§ **WHAT TO DO**
With the images removed, return every line below exactly as it reads.

§ **PROVIDED DATA**
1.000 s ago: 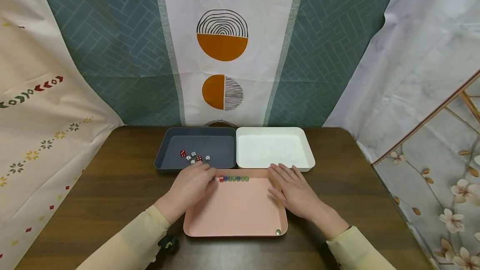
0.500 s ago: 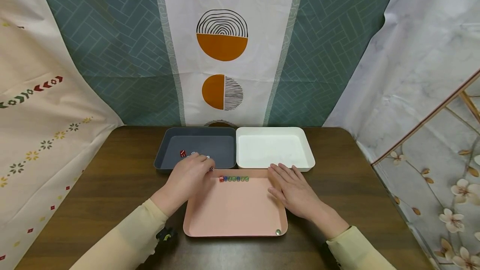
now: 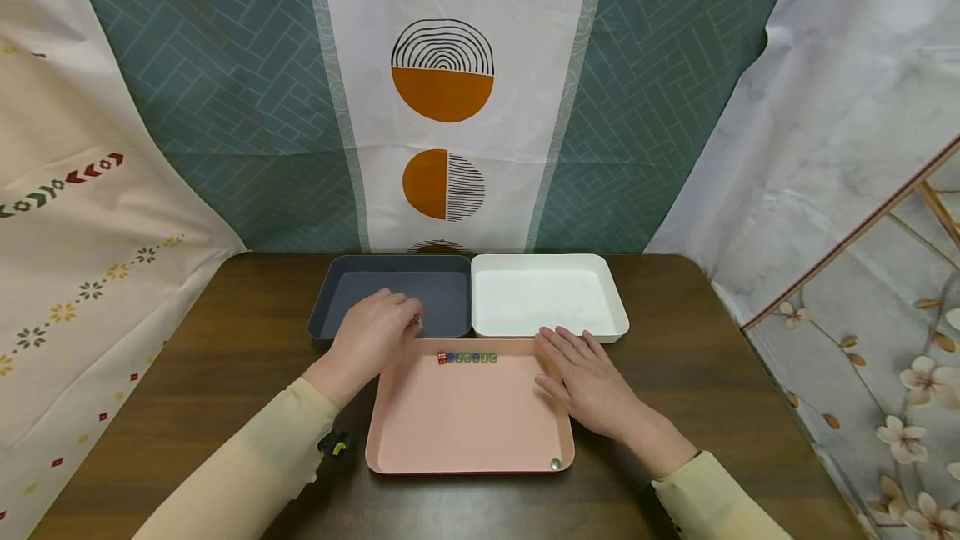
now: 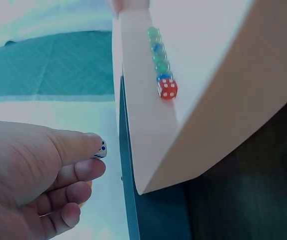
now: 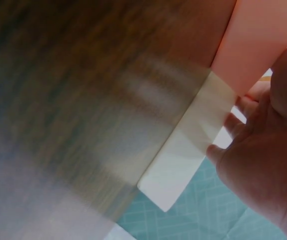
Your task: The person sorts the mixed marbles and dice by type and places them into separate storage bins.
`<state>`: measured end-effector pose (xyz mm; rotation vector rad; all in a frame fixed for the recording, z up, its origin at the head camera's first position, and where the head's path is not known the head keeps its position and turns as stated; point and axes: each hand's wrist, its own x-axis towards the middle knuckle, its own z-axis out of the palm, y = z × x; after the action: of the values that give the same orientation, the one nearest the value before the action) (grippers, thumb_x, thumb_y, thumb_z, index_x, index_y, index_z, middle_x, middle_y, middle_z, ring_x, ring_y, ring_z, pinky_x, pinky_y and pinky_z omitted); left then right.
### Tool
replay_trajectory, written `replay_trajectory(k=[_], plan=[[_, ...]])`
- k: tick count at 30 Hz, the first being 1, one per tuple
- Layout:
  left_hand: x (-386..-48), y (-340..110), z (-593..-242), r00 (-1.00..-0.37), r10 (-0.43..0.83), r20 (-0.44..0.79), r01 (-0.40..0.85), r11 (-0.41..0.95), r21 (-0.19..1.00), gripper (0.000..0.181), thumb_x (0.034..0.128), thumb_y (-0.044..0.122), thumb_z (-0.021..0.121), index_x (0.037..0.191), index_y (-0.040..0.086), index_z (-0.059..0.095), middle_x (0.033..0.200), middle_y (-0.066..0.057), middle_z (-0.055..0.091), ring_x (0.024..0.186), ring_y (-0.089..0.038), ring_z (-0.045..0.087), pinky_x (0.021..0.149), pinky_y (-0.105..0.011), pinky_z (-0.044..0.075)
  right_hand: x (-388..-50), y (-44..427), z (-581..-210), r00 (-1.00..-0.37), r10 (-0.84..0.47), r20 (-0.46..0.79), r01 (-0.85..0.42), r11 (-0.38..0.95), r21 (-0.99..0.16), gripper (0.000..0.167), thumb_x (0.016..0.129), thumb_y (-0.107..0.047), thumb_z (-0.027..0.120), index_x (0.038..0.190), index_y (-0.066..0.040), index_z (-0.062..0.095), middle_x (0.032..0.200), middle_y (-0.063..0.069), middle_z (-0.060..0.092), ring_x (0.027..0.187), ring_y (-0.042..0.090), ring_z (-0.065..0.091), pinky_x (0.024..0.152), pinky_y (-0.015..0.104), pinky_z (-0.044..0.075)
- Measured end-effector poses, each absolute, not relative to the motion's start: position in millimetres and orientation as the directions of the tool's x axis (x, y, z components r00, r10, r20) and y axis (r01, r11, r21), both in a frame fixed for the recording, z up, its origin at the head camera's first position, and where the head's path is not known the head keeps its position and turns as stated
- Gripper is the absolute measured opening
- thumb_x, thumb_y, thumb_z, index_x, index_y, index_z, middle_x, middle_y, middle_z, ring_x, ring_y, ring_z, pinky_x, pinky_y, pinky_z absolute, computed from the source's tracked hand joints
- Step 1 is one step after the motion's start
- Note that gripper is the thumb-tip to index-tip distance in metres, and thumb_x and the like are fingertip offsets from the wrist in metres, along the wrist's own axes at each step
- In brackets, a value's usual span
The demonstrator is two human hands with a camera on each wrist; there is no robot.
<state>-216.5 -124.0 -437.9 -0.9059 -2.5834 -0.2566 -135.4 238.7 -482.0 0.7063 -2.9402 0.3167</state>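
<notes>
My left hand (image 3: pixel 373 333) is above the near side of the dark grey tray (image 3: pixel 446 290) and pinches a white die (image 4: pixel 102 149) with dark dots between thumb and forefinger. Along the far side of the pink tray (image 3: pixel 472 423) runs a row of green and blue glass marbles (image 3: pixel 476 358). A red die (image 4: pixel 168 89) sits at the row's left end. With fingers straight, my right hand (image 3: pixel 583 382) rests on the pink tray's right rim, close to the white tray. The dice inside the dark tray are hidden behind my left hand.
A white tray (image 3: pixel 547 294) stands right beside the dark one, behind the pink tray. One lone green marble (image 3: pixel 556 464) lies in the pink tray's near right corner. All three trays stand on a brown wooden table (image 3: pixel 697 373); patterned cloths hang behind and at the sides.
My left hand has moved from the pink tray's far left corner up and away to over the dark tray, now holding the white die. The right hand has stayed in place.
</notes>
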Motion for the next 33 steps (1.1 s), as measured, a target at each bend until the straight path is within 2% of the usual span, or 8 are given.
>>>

§ **WRITTEN SOLUTION**
1.000 s ago: 
0.500 s ago: 
now: 
now: 
now: 
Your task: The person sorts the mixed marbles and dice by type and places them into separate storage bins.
`<state>`: measured end-effector pose (xyz mm; rotation vector rad; all in a frame fixed for the recording, z up, its origin at the head camera's first position, and where the head's path is not known the head keeps its position and turns as stated; point and axes: each hand's wrist, its own x-axis towards the middle knuckle, its own z-axis out of the palm, y = z × x; after the action: of the values that give the same orientation, the one nearest the value before the action) (grippers, thumb_x, thumb_y, thumb_z, index_x, index_y, index_z, middle_x, middle_y, middle_z, ring_x, ring_y, ring_z, pinky_x, pinky_y and pinky_z omitted); left then right.
### Tool
replay_trajectory, written `replay_trajectory(k=[_], plan=[[_, ...]])`
- k: tick count at 30 Hz, the first being 1, one per tuple
- Layout:
  left_hand: x (-386..-48), y (-340..110), z (-593..-242), r00 (-1.00..-0.37), r10 (-0.43..0.83), r20 (-0.44..0.79), r01 (-0.40..0.85), r11 (-0.41..0.95), r21 (-0.19..1.00), gripper (0.000..0.181), thumb_x (0.034..0.128), thumb_y (-0.044..0.122), thumb_z (-0.021..0.121), index_x (0.037..0.191), index_y (-0.040..0.086), index_z (-0.059..0.095), middle_x (0.033..0.200), middle_y (-0.066..0.057), middle_z (-0.055..0.091), ring_x (0.024..0.186), ring_y (-0.089..0.038), ring_z (-0.045..0.087), pinky_x (0.021..0.149), pinky_y (-0.105..0.011), pinky_z (-0.044..0.075)
  right_hand: x (-388..-50), y (-44..427), z (-581..-210), r00 (-1.00..-0.37), r10 (-0.84..0.47), r20 (-0.46..0.79), r01 (-0.85..0.42), r11 (-0.38..0.95), r21 (-0.99..0.16), gripper (0.000..0.167), thumb_x (0.016..0.129), thumb_y (-0.107..0.047), thumb_z (-0.027..0.120), index_x (0.038..0.190), index_y (-0.066..0.040), index_z (-0.062..0.095), middle_x (0.032..0.200), middle_y (-0.063..0.069), middle_z (-0.060..0.092), ring_x (0.027..0.187), ring_y (-0.042..0.090), ring_z (-0.065..0.091), pinky_x (0.024..0.152), pinky_y (-0.015..0.104), pinky_z (-0.044..0.075)
- Measured end-effector poses, each absolute, not relative to the motion's start: position in millimetres and orientation as the directions of the tool's x axis (x, y, z components r00, r10, r20) and y axis (r01, r11, r21), both in a frame fixed for the recording, z up, its origin at the head camera's first position, and where the head's path is not known the head keeps its position and turns as stated
- Gripper is the absolute measured opening
- thumb_x, thumb_y, thumb_z, index_x, index_y, index_z, middle_x, middle_y, middle_z, ring_x, ring_y, ring_z, pinky_x, pinky_y, pinky_z absolute, computed from the source's tracked hand joints
- Step 1 is one step after the motion's start
- Note that gripper is the thumb-tip to index-tip distance in metres, and thumb_x and the like are fingertip offsets from the wrist in metres, along the wrist's own axes at each step
- In brackets, a value's usual span
The demonstrator is two human hands with a camera on each wrist; there is no robot.
<state>-216.5 -124.0 -437.9 -0.9059 -2.5834 -0.2566 -135.4 238.7 -482.0 0.7063 -2.9402 0.3167</state>
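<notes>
My left hand (image 3: pixel 373 333) is above the near side of the dark grey tray (image 3: pixel 446 290) and pinches a white die (image 4: pixel 102 149) with dark dots between thumb and forefinger. Along the far side of the pink tray (image 3: pixel 472 423) runs a row of green and blue glass marbles (image 3: pixel 476 358). A red die (image 4: pixel 168 89) sits at the row's left end. With fingers straight, my right hand (image 3: pixel 583 382) rests on the pink tray's right rim, close to the white tray. The dice inside the dark tray are hidden behind my left hand.
A white tray (image 3: pixel 547 294) stands right beside the dark one, behind the pink tray. One lone green marble (image 3: pixel 556 464) lies in the pink tray's near right corner. All three trays stand on a brown wooden table (image 3: pixel 697 373); patterned cloths hang behind and at the sides.
My left hand has moved from the pink tray's far left corner up and away to over the dark tray, now holding the white die. The right hand has stayed in place.
</notes>
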Motion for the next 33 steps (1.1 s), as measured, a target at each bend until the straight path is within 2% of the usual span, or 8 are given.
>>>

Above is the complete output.